**Your instructions**
Check the listing below for lines that hold "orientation". How many are there? Please give only the number.

**Supplied material**
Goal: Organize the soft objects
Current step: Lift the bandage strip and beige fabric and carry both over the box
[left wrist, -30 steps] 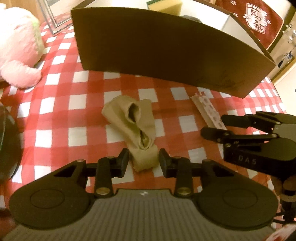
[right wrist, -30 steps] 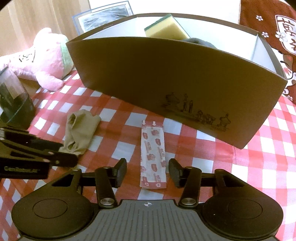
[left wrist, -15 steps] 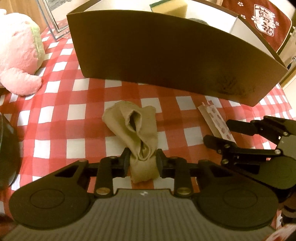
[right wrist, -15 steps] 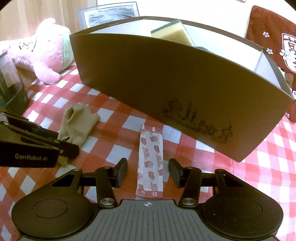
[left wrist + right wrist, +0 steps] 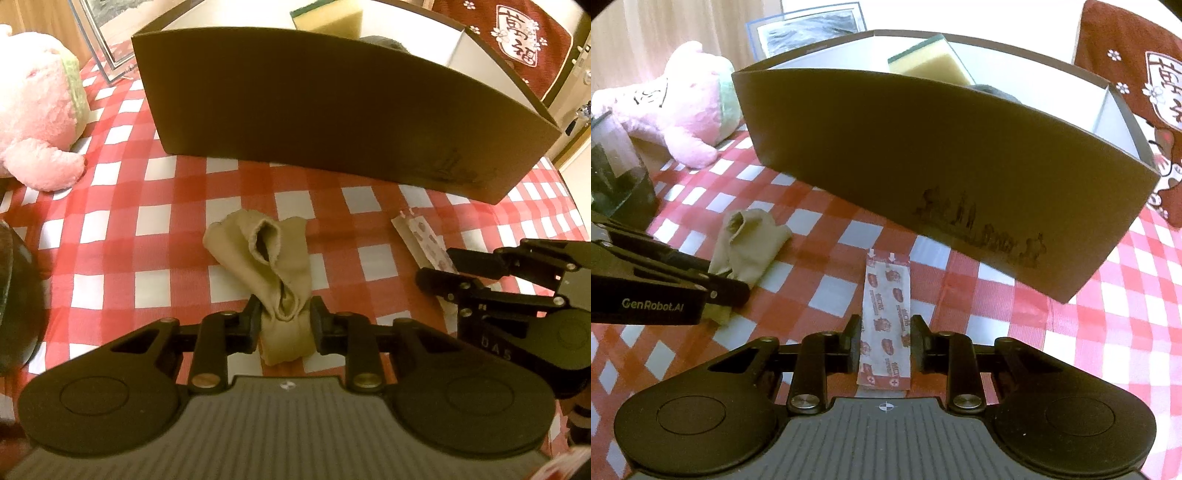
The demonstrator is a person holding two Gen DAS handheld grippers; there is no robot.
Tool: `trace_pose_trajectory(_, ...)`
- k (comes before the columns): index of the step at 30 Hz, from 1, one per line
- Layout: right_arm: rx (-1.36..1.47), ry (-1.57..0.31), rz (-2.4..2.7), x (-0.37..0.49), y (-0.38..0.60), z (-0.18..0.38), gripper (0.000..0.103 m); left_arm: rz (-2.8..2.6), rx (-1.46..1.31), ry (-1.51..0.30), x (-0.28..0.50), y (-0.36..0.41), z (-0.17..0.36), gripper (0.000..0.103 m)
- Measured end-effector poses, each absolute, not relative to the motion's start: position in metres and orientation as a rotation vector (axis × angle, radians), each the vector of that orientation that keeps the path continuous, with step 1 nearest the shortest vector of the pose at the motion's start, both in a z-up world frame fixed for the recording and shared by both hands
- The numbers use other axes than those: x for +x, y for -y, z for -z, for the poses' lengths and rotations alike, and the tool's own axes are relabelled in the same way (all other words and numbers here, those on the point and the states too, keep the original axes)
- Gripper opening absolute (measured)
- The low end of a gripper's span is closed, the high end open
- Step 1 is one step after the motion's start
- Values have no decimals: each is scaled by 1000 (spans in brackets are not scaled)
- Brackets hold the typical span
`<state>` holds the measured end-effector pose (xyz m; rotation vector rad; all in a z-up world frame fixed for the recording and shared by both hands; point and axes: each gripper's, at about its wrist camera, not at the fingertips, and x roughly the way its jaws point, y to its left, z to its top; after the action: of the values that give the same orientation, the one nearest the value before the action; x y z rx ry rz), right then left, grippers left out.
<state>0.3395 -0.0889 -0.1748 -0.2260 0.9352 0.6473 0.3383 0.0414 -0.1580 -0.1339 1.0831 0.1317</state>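
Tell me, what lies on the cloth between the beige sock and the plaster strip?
Nothing: only bare checked tablecloth separates the sock from the plaster strip, seen best in the right wrist view.

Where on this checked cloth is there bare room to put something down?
Bare cloth lies between the plush and the sock, and along the box front above the sock. More lies right of the plaster, below the box corner. It is crowded low down, where the left gripper closes on the sock and the right gripper closes around the plaster.
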Motion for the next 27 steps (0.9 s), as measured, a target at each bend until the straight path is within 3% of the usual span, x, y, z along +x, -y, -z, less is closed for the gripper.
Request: trace_pose_trajectory(27, -118, -881, -668, 302, 130, 110, 28, -92, -116, -944, 288, -24, 90, 24)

**Task solution**
2